Trump claimed in his speech that “my administration has created nearly 7 million jobs, and going up rapidly.” This is exaggerated. Total employment has gone up by 6.25 million since Trump took office, well short of 7 million. As for “going up rapidly,” the average monthly gain for the most recent 12 months has been 174,000. That’s actually slower growth than during the 12 months before Trump took office, when the average monthly job gain was 207,000.

It’s true that job gains under Trump have exceeded what economists expected in 2016, but not by as much as he claimed in his speech. He said that “before I took office, the Congressional Budget Office projected that fewer than 2 million jobs would be created by this time in 2019.” And indeed, CBO’s 10-year economic projection in August 2016 was that total nonfarm employment would be 1.9 million higher in the fourth quarter of 2019 than in the fourth quarter of 2016. But Trump fails to note that CBO had revised that estimate upward just as he was taking office. On Jan. 24, 2017, it projected that the job gain would be 3.3 million.

So Trump would be justified in saying that during his tenure so far the economy produced nearly twice as many jobs as CBO predicted at the time he took office. But he was wrong to claim in his speech that the gain “beat predictions more than three times.”

Trump said: “Last year, GDP growth matched the fastest rate in more than a decade.” That’s true enough. In 2018, real (inflation-adjusted) gross domestic product increased by 2.9% over the previous year, matching the 2.9% growth in 2015, the only other time in the past 10 years growth has been that high. But growth has slowed since then to an annual rate of 1.9% in the third quarter of this year. And of course, Trump had promised to do better than merely matching the best year of Obama’s presidency. He repeatedly promised growth of 4% to 6% per year, both when he was a candidate and also as president.

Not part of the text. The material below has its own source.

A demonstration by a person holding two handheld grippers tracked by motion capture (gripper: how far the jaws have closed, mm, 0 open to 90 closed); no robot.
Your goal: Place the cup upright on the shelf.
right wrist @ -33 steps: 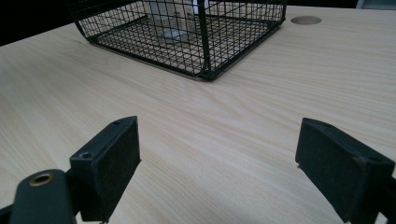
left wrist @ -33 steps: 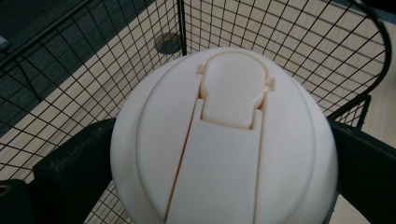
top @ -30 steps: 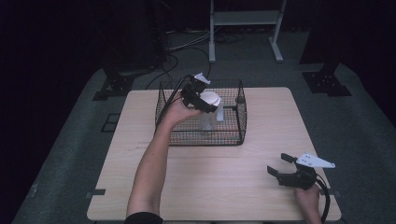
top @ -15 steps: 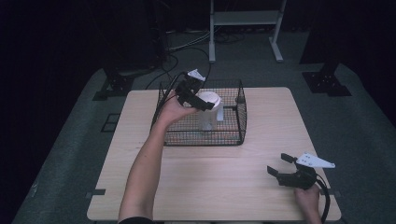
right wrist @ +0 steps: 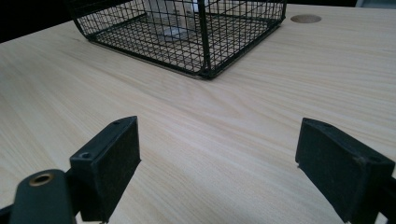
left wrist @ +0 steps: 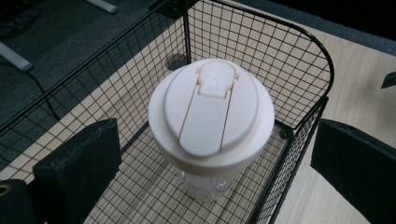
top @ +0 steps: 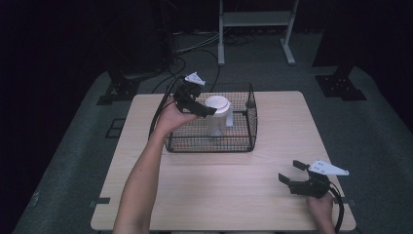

Trump repeated one of his favorite talking points, claiming that median household income has gone up $5,000 during his time. But as we reported earlier, that’s a shaky claim based on estimates produced from a survey that isn’t designed to measure income. The Census Bureau’s measure of median household income increased $1,400 (after adjusting for inflation), or 2.3%, during Trump’s first two years in office. Indications are that the figure has risen further during 2019, but by how much won’t be known until September 2020, when Census is due to release the 2019 figure.

There’s no question the economy has been strong since Trump took office, but it was also strong before he took office, a fact he continues to distort as he falsely puffs up his own record.